Marathon pace chart: goal times from 2:30 to 6:00 and the splits to hold them
Somewhere around week ten of a marathon block, everyone does the same thing: picks a goal time and starts doing pace arithmetic in their head on easy runs. This chart is that arithmetic, done once, correctly, for every goal from 2:30 to 6:00.
Two notes before the table. The paces are exact for 26.219 miles (42.195 km), not rounded to the nearest friendly number. And the checkpoint columns assume even pacing, which is a choice I will defend further down.
The chart
| Goal | Per mile | Per km | Halfway | 20 miles |
|---|---|---|---|---|
| 2:30 | 5:43 | 3:33 | 1:15:00 | 1:54:25 |
| 2:45 | 6:18 | 3:55 | 1:22:30 | 2:05:52 |
| 3:00 | 6:52 | 4:16 | 1:30:00 | 2:17:18 |
| 3:15 | 7:26 | 4:37 | 1:37:30 | 2:28:45 |
| 3:30 | 8:01 | 4:59 | 1:45:00 | 2:40:11 |
| 3:45 | 8:35 | 5:20 | 1:52:30 | 2:51:38 |
| 4:00 | 9:09 | 5:41 | 2:00:00 | 3:03:05 |
| 4:15 | 9:44 | 6:03 | 2:07:30 | 3:14:31 |
| 4:30 | 10:18 | 6:24 | 2:15:00 | 3:25:58 |
| 4:45 | 10:52 | 6:45 | 2:22:30 | 3:37:24 |
| 5:00 | 11:27 | 7:07 | 2:30:00 | 3:48:51 |
| 5:15 | 12:01 | 7:28 | 2:37:30 | 4:00:17 |
| 5:30 | 12:35 | 7:49 | 2:45:00 | 4:11:44 |
| 5:45 | 13:10 | 8:11 | 2:52:30 | 4:23:10 |
| 6:00 | 13:44 | 8:32 | 3:00:00 | 4:34:37 |
For a goal between two rows, the pace calculator will give you the exact figure, and the predictor will print the whole thing as a pace band for your wrist.
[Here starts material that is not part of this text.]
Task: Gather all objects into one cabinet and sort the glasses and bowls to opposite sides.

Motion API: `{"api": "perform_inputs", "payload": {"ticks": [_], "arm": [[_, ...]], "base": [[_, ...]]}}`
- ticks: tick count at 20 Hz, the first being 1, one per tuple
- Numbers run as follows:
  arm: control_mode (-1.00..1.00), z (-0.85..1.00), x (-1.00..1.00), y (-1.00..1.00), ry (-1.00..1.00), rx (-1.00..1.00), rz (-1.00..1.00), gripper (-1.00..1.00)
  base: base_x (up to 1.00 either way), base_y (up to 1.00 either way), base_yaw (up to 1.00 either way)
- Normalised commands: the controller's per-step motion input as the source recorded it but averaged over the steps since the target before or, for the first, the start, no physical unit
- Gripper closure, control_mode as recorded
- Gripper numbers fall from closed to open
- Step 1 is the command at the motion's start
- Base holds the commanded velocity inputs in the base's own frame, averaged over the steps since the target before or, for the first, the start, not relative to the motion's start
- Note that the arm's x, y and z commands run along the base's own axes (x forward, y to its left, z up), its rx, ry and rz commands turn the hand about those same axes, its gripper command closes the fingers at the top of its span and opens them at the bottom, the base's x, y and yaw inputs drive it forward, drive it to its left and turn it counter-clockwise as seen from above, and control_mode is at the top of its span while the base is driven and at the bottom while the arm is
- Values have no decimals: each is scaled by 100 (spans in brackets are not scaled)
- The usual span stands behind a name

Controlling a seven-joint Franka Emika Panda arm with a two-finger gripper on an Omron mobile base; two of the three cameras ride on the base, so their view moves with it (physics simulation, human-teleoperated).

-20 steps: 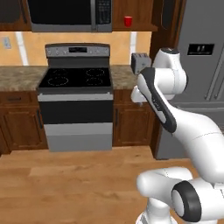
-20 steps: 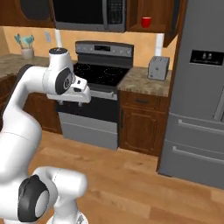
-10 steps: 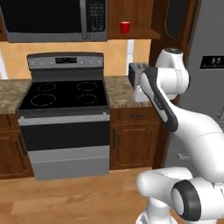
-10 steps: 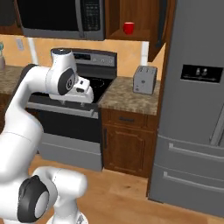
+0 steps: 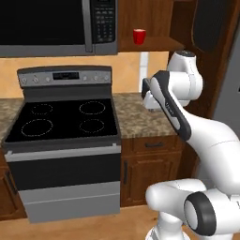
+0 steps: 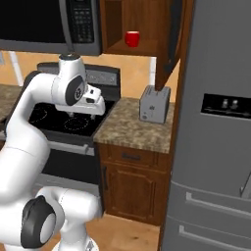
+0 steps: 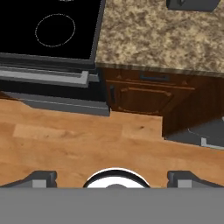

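A glossy red mug, one of the glasses, stands on the shelf of the dark reddish-brown wall cabinet, whose door hangs open. The bowls are out of view. My gripper is open with nothing between its fingertips, and it points down at the wooden floor in front of the stove. The hand hovers at counter height over the stove's right edge, well below the mug.
A black-topped stove sits under a microwave. To its right a speckled counter carries a grey toaster. A grey fridge closes the right side. The open cabinet door juts out overhead.
The base has driven forward and to the right, so stove, counter and cabinet look larger and sit further left. The gripper stays open and the arm holds its pose.
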Motion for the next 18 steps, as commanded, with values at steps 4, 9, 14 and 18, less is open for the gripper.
{"api": "perform_inputs", "payload": {"ticks": [4, 9, 14, 18], "arm": [[100, 0, 0, 0, 0, 0, 0, -100], [100, 0, 0, 0, 0, 0, 0, -100], [100, 0, 0, 0, 0, 0, 0, -100], [100, 0, 0, 0, 0, 0, 0, -100]], "base": [[83, 0, -14], [68, 0, -9], [61, 0, -3], [49, 0, -1]]}}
Picking the row you can actually run
The chart tells you what a goal costs. It says nothing about whether you can pay it, and this is where most marathon plans go wrong before a single mile is run.
The honest way to pick a row is to work backwards from a recent race. A half marathon inside the last couple of months is the gold standard: run it through the half to marathon predictor and you will get a number in the region of double your half plus 10 to 15 minutes. A 1:45 half predicts about 3:39. It does not predict 3:30, however much nicer 3:30 sounds, and the gap between those two rows is 34 seconds per mile, every mile, for over three and a half hours.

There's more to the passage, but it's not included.